- **Problem**
Print the listing from its top line through the line containing "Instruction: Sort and", nothing more, and leave out the pictures.
*** Extracted entries Section Begins ***
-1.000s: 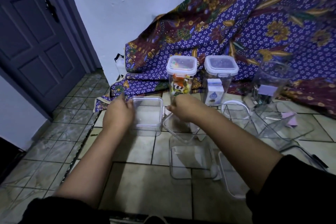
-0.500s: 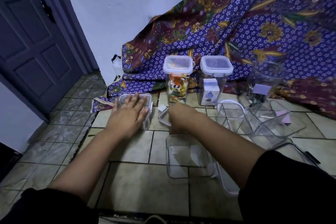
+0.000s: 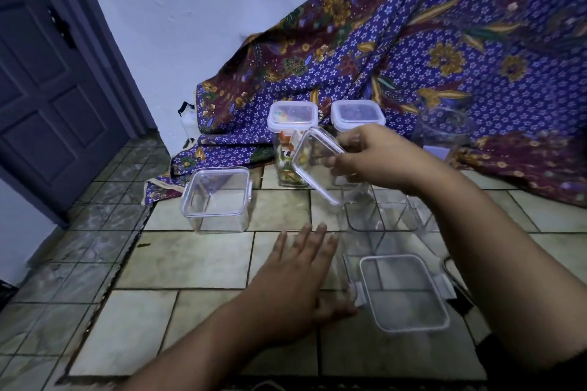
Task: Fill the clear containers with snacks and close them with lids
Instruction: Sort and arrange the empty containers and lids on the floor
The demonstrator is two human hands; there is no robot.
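Observation:
My right hand point(image 3: 371, 155) holds a clear square lid point(image 3: 317, 165) tilted in the air, in front of two tall lidded containers. One of them point(image 3: 290, 124) holds colourful snacks; the other point(image 3: 357, 113) is partly hidden by my hand. My left hand point(image 3: 295, 276) hovers palm down over the floor tiles with its fingers spread, and its thumb is close to the latch of a clear container point(image 3: 403, 292) at the lower right. A short clear container point(image 3: 219, 197) with its lid on stands alone at the left and looks empty.
More clear containers point(image 3: 381, 216) crowd the floor under my right forearm. A tall clear jar point(image 3: 444, 127) stands at the back right against the purple patterned cloth point(image 3: 444, 41). A dark door point(image 3: 47, 89) is at the left.
My left hand has come off the short container and dropped back toward me. My right hand has lifted the clear lid from the floor into the air.

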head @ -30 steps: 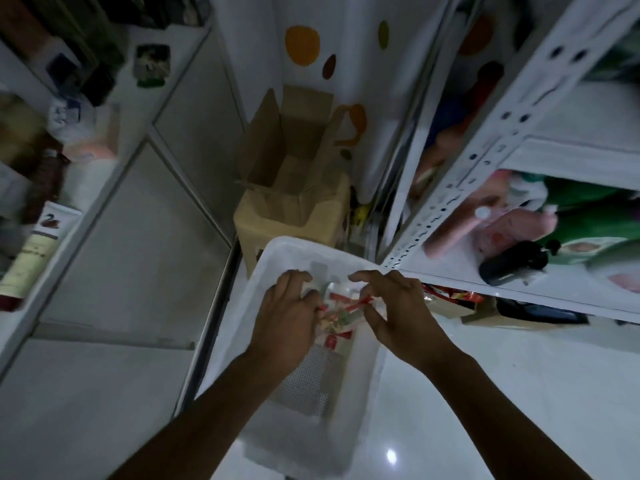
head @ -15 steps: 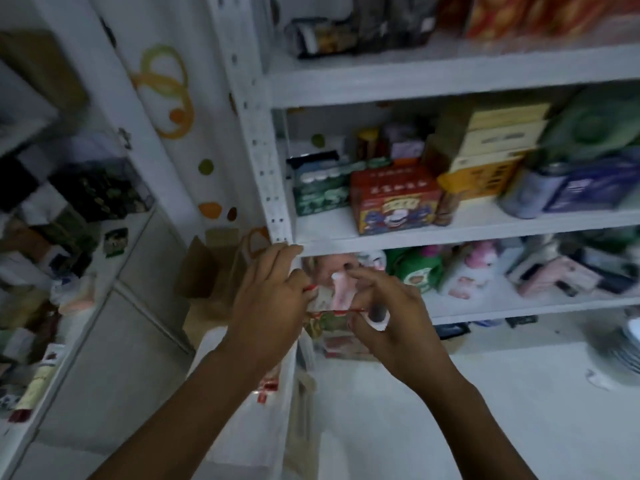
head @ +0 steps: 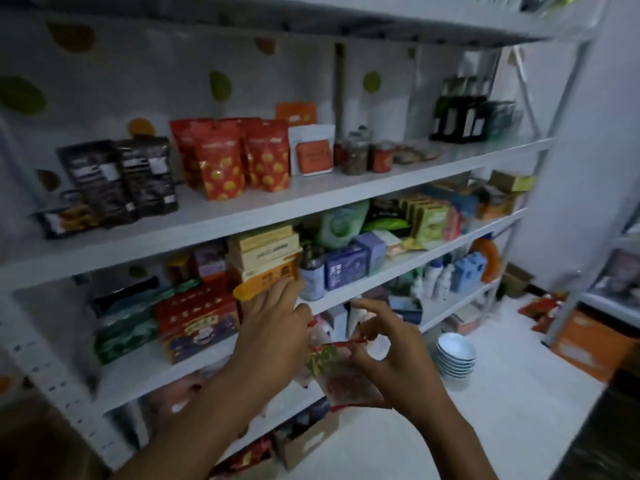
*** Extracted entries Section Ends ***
- **Result of the exercise**
-1.000s: 
-0.500s: 
+0.000s: 
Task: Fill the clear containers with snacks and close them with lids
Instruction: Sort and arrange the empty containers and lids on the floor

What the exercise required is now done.